Braille Keyboard - Wasted Potential?

Braille Keyboard - Wasted Potential?

Now don’t get all huffy that I’m picking on blind people. Any – ANY – group of people who beat their drums about wanting to fit seamlessly into society should ease off on pointing out how different they are from everybody else.

How many blind writers today are writing mysteries and joke books and romance novels? How many blind people are self-confident enough to write mainstream books populated with sighted people? How many blind writers ever wrote popular fiction?

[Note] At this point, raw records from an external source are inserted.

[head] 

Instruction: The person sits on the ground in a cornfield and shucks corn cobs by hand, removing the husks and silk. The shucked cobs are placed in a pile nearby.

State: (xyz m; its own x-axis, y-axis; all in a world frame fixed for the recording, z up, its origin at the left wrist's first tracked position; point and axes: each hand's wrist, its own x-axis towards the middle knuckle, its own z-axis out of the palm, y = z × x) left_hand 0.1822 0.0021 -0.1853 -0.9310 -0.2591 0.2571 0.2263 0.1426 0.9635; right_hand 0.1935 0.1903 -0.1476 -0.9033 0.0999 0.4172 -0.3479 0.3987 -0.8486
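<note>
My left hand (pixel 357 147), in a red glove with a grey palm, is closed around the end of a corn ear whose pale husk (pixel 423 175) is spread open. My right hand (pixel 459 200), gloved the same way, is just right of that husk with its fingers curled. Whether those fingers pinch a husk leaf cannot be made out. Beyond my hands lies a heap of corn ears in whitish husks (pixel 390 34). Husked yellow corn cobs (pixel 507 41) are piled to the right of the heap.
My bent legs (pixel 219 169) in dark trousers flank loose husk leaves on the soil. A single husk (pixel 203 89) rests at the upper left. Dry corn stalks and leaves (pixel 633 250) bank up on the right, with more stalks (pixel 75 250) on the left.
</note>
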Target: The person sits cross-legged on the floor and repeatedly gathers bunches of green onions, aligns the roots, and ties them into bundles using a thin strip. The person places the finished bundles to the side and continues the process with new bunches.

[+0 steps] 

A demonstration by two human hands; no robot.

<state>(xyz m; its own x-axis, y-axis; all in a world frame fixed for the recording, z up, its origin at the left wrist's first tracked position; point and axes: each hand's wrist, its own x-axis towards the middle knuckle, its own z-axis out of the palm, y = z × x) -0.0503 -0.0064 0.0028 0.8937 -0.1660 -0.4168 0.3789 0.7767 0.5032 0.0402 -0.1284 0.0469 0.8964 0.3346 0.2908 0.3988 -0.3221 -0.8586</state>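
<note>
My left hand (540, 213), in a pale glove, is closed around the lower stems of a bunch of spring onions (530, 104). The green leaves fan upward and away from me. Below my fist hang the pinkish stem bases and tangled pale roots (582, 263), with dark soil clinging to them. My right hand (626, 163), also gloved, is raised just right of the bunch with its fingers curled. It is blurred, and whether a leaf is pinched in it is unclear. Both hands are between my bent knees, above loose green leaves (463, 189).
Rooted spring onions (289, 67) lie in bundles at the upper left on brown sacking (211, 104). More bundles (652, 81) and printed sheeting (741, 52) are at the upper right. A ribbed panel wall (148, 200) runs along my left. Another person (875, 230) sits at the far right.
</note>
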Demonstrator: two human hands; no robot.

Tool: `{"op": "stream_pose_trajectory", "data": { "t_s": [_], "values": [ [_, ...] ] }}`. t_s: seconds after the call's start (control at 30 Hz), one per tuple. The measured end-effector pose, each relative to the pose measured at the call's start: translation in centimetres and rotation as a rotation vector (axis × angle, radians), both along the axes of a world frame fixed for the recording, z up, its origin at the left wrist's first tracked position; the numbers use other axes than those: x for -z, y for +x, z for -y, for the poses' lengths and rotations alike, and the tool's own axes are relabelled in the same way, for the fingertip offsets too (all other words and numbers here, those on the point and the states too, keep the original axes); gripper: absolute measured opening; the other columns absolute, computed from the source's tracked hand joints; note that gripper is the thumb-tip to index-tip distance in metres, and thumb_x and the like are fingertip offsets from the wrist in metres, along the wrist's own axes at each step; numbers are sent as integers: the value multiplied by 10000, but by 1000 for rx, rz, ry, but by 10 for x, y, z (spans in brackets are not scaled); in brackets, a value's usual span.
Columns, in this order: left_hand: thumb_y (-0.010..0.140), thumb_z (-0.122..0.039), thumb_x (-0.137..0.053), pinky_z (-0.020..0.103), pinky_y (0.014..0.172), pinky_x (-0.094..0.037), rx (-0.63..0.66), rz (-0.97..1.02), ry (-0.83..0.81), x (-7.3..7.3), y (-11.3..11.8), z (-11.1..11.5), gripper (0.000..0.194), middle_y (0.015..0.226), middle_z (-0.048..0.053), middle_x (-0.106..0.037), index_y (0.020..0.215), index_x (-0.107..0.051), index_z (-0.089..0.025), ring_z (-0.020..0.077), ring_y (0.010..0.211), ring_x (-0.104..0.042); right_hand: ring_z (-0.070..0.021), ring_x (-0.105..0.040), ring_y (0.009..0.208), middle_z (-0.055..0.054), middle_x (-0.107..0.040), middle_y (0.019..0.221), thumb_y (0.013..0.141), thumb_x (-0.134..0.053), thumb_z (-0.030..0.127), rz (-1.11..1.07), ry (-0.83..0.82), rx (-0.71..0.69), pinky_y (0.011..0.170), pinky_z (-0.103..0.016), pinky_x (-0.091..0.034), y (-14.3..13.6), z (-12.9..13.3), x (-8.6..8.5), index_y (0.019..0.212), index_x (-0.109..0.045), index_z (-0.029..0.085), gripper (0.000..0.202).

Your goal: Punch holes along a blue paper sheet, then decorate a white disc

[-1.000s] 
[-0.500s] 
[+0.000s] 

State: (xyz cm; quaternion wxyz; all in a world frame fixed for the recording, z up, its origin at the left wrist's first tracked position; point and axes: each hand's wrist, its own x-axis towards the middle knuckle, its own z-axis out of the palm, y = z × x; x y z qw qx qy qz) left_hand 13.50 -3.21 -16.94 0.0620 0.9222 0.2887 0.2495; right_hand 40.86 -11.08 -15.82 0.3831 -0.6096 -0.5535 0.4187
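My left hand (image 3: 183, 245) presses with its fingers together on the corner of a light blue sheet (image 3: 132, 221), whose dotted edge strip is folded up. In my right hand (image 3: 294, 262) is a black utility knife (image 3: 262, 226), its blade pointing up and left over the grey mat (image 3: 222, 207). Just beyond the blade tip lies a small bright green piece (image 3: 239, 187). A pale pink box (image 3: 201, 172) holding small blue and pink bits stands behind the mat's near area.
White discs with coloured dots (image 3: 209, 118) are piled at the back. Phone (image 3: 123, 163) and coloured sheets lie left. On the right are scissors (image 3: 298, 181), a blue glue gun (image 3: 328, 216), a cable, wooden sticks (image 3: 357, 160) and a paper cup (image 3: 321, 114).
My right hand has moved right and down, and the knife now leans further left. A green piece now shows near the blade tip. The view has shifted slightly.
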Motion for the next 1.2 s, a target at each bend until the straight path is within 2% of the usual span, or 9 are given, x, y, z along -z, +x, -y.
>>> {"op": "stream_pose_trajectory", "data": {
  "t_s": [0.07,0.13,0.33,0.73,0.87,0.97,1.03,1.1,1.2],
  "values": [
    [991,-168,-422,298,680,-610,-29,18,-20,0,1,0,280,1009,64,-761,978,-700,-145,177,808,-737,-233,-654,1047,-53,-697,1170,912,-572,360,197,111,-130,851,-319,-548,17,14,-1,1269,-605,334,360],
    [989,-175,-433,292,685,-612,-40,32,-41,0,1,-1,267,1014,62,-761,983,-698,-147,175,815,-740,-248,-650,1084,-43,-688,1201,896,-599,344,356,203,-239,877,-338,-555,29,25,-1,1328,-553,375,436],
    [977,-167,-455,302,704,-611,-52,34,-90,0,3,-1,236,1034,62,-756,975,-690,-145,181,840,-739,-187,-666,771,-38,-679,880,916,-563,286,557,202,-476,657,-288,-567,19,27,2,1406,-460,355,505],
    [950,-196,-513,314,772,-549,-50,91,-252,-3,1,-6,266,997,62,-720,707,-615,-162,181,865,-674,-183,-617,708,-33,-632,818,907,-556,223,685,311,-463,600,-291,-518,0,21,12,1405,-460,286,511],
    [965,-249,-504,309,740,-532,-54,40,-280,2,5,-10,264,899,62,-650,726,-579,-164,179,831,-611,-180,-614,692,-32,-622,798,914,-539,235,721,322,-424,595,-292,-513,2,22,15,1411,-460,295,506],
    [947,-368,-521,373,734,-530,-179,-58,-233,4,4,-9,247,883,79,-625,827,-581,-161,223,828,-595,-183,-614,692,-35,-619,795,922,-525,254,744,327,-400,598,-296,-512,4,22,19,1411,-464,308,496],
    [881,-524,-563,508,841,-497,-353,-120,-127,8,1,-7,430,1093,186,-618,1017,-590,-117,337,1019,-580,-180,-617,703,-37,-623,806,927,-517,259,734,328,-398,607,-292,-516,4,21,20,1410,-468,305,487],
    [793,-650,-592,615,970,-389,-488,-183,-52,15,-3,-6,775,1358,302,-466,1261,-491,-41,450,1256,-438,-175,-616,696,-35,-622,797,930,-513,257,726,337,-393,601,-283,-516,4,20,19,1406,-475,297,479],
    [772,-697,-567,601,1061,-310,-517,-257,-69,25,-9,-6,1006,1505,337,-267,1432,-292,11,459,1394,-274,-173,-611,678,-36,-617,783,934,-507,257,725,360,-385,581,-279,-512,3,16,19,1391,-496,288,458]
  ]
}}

And let me quantify what I mean by “blind.” I mean the total inability to see light for most of your life. For example, Georgius Everhardus Rumphius went totally blind in his 40′s and went on to write well-respected botanical science books. I wouldn’t consider him a blind writer.

James Thurber was a very popular humorist who almost became blind, but close doesn’t count. For the same reason, the eventually-almost-blind James Joyce, author of “Ulysses,” doesn’t count.

Homer – not Simpson, but the 8th Century Greek – was allegedly blind. He allegedly wrote the epic poems “Iliad” and “Odyssey.” But he only allegedly existed, so he doesn’t count, either.

On the “does count” side of things, the 4th Century Greek writer Didim of Alexandrie went blind at age 5 and wrote many legal and philosophical books. However, like Rudaki Abu Abdalach Djafar, Francesco Landino, Francesco Bell, Nikazija, Vitas Stvos, Thom Blacklock, Conrad Theofilius Pfefel, Edward Rashton, Helen Keller… and dozens more all the way up to today’s Stephen Kuusisto, these writers wrote philosophy and poetry and sociological essays and autobiographies on – you guessed it – being blind.

[Just an aside: If a blind author dictates his or her copy, how much does the transcriber affect the final work? I mean, when Helen Keller made a speech and Annie Sullivan translated, how do we know that Sullivan wasn't putting her own spin on whatever Keller was trying to say? Hey, no disrespect meant; I'm just saying...]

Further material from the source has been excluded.